Polish Political News Dataset

Ewa Kowalczuk

During the course of third Talk of Europe Creative Camp I worked with Wim Peters’s and Adam Funk’s semantic extension:
http://www.talkofeurope.eu/extension-of-the-talk-of-europe-data-set-with-terminological-and-semantic-information/.
The extension includes a comprehensive list of frequent terms appearing in EU Parliament and UK Parliament speeches.

In order to facilitate analysis of speeches and enable linkage to other datasets (for example my Polish Political News dataset), I identified keywords among the terms occurring in EU parliamentary speeches and linked them to DBpedia concepts.

I developed a microontology in order to describe different phenomena pertaining to the terms, with prefix:
prefix stoe: http://semantic.cs.put.poznan.pl/toe#

Most of the keywords are linked using “stoe:denotes” property, which means exact match. Some keywords are linked using “stoe:closelyMatches” property, in case that no corresponding concept exists in DBpedia, but a broader/related concept exists. In such cases, related Wikipedia article mentions original keyword explicitly and is a best source of knowledge about the original concept. For example, article on “dbr:Banking_Union” mentions and defines Bank Recovery and Resolution Directive, but no “dbr:Banking_Recovery_and_Resolution_Directive” concept exists in DBPedia. In case no matching concept in DBpedia was found, but the concept denoted by the keyword was still uniquely identified in other source, it was linked using “foaf:page” to the webpage describing it.
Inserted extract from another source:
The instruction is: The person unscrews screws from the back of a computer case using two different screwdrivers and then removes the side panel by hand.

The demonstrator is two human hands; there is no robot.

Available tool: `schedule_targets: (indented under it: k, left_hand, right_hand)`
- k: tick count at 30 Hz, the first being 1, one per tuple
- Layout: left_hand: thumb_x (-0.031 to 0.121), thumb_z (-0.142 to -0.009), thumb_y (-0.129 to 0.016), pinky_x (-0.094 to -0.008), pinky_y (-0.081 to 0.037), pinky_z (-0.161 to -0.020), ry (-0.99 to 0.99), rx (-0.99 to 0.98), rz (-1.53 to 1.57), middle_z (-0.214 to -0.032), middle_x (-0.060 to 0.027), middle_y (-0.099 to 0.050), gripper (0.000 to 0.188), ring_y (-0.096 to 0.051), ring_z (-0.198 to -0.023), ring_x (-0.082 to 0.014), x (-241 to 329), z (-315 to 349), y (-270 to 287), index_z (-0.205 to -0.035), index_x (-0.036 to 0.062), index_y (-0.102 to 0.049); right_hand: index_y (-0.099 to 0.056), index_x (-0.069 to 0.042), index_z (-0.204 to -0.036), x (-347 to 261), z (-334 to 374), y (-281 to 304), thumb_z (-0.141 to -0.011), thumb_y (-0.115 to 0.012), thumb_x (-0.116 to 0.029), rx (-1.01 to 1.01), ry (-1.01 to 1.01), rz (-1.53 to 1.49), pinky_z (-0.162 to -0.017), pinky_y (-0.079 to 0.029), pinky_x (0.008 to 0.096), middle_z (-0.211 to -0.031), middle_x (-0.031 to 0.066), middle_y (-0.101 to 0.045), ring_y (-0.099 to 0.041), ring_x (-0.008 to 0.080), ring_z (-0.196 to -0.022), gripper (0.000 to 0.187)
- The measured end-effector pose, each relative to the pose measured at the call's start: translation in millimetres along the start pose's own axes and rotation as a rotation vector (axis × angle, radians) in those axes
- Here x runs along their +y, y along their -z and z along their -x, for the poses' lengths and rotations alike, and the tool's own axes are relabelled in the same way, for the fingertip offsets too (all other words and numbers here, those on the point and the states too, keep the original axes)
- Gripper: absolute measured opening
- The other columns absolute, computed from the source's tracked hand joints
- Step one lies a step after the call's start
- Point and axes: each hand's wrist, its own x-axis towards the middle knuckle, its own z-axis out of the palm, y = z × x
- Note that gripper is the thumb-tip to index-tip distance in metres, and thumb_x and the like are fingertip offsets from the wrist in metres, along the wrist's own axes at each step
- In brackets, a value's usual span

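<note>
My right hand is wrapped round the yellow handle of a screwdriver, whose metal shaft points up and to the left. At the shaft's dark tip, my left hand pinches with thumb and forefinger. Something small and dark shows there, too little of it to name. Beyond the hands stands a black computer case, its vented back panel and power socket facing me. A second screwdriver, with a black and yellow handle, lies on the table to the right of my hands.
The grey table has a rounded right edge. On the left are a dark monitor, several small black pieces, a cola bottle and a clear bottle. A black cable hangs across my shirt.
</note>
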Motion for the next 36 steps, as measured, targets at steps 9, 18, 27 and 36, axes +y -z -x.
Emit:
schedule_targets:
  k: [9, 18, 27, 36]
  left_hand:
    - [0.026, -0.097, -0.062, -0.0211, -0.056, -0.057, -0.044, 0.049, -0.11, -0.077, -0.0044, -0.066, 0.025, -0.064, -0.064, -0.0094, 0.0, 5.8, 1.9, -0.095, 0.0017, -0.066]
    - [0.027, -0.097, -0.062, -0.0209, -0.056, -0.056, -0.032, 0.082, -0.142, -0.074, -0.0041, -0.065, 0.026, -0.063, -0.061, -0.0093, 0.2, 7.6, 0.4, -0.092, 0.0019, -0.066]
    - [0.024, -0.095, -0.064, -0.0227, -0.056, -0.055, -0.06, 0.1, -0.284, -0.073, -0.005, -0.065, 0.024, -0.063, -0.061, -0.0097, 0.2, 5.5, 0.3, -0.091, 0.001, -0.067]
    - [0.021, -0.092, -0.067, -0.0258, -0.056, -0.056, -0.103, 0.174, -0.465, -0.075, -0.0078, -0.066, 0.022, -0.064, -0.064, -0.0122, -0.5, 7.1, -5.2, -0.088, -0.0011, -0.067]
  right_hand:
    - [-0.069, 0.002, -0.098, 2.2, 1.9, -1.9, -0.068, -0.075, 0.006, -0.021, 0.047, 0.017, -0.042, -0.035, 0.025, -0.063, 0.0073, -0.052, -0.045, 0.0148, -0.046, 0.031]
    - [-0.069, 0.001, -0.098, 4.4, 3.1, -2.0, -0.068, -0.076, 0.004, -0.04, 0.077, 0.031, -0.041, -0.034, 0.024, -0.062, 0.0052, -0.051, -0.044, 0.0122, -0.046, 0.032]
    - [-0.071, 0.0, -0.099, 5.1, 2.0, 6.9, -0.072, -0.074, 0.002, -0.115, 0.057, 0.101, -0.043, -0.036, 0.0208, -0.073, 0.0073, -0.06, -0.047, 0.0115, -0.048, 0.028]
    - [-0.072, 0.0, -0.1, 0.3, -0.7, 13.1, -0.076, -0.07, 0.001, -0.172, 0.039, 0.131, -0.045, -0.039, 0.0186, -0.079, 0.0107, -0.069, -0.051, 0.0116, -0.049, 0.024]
 Linking process differed for single-word and multi-word terms

 Single-word terms proved a bit more problematic and therefore a manual review of all terms was performed. A few classes of non-keywords were identified and explicitly marked in the result dataset. Class “stoe:NonKeyword” was used for automatic extraction artifacts, like “doesn” and “quo” (word “quo” could be used in English but always in one of the specific collocations).

 Class “stoe:NonEnglishTerm” indicates terms that were mistakenly marked as English words, while they actually came from different languages, mainly German and Polish. Class “stoe:NonNounTerm” indicates single-word terms that are different part of speech than noun. While these words, e.g. science-related adjectives, are very important building blocks of multi-word keywords, linking them separately to related noun-based concepts would seem rather artificial and superfluous (it’s better to link the whole multi-word expression, which probably also appears in the term list).
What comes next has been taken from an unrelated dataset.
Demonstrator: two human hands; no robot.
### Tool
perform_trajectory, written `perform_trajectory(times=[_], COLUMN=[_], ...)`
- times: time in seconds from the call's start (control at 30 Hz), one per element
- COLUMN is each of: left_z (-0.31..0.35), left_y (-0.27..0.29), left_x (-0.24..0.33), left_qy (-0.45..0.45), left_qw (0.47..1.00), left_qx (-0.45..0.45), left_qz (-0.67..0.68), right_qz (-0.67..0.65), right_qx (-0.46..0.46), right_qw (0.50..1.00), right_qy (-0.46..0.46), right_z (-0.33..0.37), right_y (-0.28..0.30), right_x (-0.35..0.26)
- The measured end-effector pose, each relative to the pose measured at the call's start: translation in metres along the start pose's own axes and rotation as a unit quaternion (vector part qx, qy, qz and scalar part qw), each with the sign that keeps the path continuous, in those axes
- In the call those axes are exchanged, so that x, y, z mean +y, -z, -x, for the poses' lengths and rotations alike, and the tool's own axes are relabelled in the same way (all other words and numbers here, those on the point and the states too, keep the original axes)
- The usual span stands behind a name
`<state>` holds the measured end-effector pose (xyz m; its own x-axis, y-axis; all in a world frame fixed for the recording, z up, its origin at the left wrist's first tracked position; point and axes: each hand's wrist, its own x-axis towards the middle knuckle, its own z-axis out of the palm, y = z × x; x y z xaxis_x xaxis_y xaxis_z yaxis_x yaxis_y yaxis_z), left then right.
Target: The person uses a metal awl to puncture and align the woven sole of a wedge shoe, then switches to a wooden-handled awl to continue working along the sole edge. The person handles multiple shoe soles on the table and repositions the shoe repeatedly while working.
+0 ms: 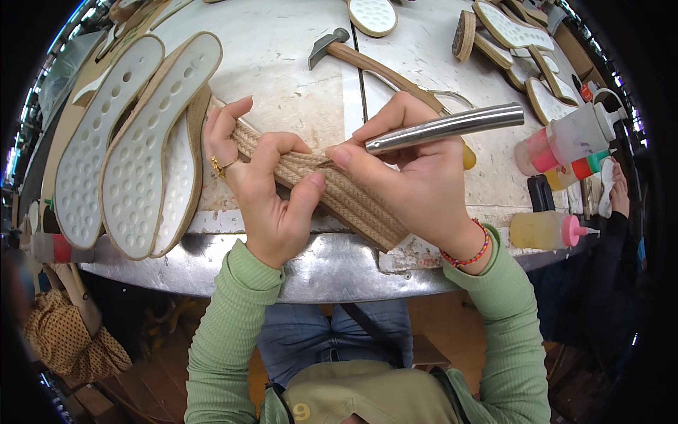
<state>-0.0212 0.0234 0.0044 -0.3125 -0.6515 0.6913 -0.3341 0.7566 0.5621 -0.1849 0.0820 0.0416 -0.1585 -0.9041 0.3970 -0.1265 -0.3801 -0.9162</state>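
A tan shoe sole wrapped in several rows of braided jute [353, 200] lies slanted in front of me, above the table's near edge. My left hand [263, 169] grips its upper left part, thumb and index finger pressing on the braid. In my right hand [421, 173] is a tool with a thick, shiny metal handle [452, 127], the handle pointing right. Its thin dark tip touches the braid between my two hands; I cannot make out the tip's exact shape. The right fingertips also rest against the braid.
Several white dimpled soles [134, 169] lean together at left. Beyond my hands lies a wooden-handled hammer [374, 65], with partly hidden pliers beneath it. More soles [512, 28] are piled far right. Squeeze bottles [537, 230] stand and lie at right. Other people's arms show at both sides.
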Motion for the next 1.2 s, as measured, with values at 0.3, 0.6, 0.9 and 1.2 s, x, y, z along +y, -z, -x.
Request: perform_trajectory(times=[0.3, 0.6, 0.9, 1.2], left_z=[0.0, 0.001, -0.001, 0.001], left_y=[0.0, -0.001, 0.0, -0.003], left_x=[0.0, 0.001, 0.013, 0.027], left_qy=[-0.005, -0.003, -0.045, -0.038], left_qw=[1.0, 1.0, 0.996, 0.99], left_qx=[0.002, -0.001, 0.002, -0.052], left_qz=[0.004, -0.015, -0.071, -0.124], right_qz=[-0.03, -0.132, 0.018, 0.002], right_qx=[0.006, 0.073, -0.003, 0.049], right_qw=[0.998, 0.986, 1.0, 0.998], right_qy=[-0.052, -0.066, -0.002, 0.047], right_z=[-0.002, -0.001, 0.013, 0.015], right_y=[0.003, 0.009, 0.021, 0.015], right_x=[-0.003, -0.001, -0.001, 0.009])
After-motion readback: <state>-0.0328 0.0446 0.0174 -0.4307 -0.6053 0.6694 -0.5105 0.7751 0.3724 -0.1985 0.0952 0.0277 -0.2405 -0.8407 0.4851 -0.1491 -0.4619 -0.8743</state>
Class “stoe:CommonTerm” was used for terms that are too general and therefore would not constitute a good keyword, e.g. “tomorrow”, “activities”, “usage”, “nobody”, “difficulty”. In many cases it would be also improper to link them to a single concept, as they could be used in different speeches in many different contexts.

Another class of not linked terms was “stoe:EUPTechTerm”. These technical terms are very likely to be used in EU Parliament speeches in a very specific meaning and therefore linking them to general concepts might be inappropriate. It is also probable that they will appear very often, what would make them not a good keywords, but rather domain-specific stopwords.

A very specific, frequent class of keywords were surnames. These keywords were marked as “stoe:Surname” and not linked, because they could denote different people in different speeches. Other named entities where marked as “stoe:NEKeyword” and linked to DBpedia. Named entity keywords included a lot of acronyms. In case acronyms denoted many different institutions, the one related to European Union was used.

After removing all non-keyword and specific keyword cases, the rest of terms was linked automatically, based on string similarity. DBpedia resources corresponding to redirection and disambiguation pages were removed from the results, in order to link only to the notional concepts.

The same automatic analysis was performed for multi-word terms. I observed that for multi-word expressions, automatic linkage is characterised by very high recall and precision. Terms that would not constitute a proper keywords, for example “advanced implementation by the EU of the liberalisation”, are not linked and can be eliminated. In general, multi-word terms often constitute very good keywords, especially for general topic analysis.

 The results: linked keywords, marked non-keywords and python2 script for automatic linkage process can be downloaded here:
http://www.cs.put.poznan.pl/ekowalczuk/toe/